- [TASK BRIEF]: Look through the material below and report every line that includes "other".

- [DATA EXCERPT]:
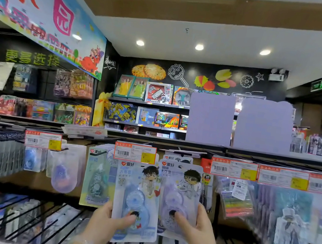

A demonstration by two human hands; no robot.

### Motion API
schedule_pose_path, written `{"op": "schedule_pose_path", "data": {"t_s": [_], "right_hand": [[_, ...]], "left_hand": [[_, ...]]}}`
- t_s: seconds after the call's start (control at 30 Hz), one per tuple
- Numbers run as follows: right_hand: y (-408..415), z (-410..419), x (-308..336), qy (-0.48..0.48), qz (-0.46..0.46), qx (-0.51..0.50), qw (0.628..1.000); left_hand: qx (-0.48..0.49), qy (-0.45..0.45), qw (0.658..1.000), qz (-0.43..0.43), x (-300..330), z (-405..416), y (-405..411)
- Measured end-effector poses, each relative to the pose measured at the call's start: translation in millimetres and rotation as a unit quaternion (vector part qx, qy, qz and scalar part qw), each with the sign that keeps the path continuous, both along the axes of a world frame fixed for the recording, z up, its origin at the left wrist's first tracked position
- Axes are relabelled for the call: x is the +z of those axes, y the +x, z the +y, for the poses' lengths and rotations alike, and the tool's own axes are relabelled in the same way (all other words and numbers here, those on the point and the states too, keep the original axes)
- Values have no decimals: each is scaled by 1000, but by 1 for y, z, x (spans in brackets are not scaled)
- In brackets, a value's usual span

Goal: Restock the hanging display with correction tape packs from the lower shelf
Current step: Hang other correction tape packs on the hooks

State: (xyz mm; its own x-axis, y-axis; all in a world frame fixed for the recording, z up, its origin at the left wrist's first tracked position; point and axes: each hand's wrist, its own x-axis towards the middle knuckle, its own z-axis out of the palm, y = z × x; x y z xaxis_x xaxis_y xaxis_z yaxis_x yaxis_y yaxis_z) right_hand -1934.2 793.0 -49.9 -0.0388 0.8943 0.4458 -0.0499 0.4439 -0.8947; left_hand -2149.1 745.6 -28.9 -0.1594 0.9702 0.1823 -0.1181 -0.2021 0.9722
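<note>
i'm part-way through, by my reckoning. my left hand (108, 217) grips a blue correction tape pack (137, 201) by its lower edge, thumb across the front, and my right hand (196, 225) grips a lilac correction tape pack (179, 197) the same way. both packs are raised upright in front of the hanging display, their tops level with the orange price tag (134, 152), the blue one just beside the lilac one and slightly overlapping it. i cannot tell whether either pack's hole is already on a hook or only held against the row; the tag hides that spot. so two packs are up from below, and seating them is what seems left, plus any more waiting on the lower shelf (24, 218), which is blurred here.

around them: a green pack (95, 183) hangs just behind the blue one to the left, a purple pouch (65, 172) further left, and a bundle of coloured pens (234, 206) to the right. the price tags stick out over the hook ends, so i judge they will crowd the packs' tops as i thread them on.
</note>
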Motion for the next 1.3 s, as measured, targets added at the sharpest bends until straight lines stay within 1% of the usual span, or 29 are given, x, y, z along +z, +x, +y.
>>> {"op": "schedule_pose_path", "data": {"t_s": [0.13, 0.2, 0.4, 0.53, 0.6, 0.77, 0.87, 0.93, 1.03, 1.07, 1.1, 1.17, 1.23, 1.3], "right_hand": [[1, 11, -7, -7, 11, 2, 1000], [3, 16, -11, -12, 3, -15, 1000], [7, 31, 2, -11, -15, -22, 1000], [7, 53, 12, -8, -71, -43, 996], [5, 66, 16, 9, -97, -47, 994], [2, 94, 22, -12, -103, -60, 993], [2, 110, 21, -26, -136, -73, 988], [1, 118, 19, -31, -153, -97, 983], [1, 117, 12, -63, -203, -208, 955], [1, 110, 9, -68, -208, -231, 948], [1, 100, 8, -63, -202, -234, 949], [-1, 76, 7, -50, -191, -191, 962], [-4, 48, 9, -75, -147, -108, 980], [-4, 23, 10, -101, -106, -40, 988]], "left_hand": [[-18, 7, 1000, -1, 1, 5, -3], [-25, 2, 1000, -2, 0, 9, -4], [-25, -13, 1000, 13, 1, 18, -5], [-47, -3, 998, 40, -2, 24, -7], [-48, 1, 997, 53, -6, 27, -9], [-84, -11, 988, 131, -12, 33, -15], [-61, -10, 987, 151, -17, 43, -17], [-39, 1, 988, 149, -19, 44, -16], [-18, 15, 987, 162, -22, 39, -14], [-22, 16, 986, 162, -21, 36, -11], [-22, 23, 987, 160, -22, 34, -9], [-20, 25, 987, 158, -23, 32, -2], [-24, 14, 988, 154, -21, 27, 9], [-25, 5, 990, 137, -20, 23, 24]]}}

- [ANSWER SPACE]:
- Axes are relabelled for the call: x is the +z of those axes, y the +x, z the +y, for the poses' lengths and rotations alike, and the tool's own axes are relabelled in the same way (all other words and numbers here, those on the point and the states too, keep the original axes)
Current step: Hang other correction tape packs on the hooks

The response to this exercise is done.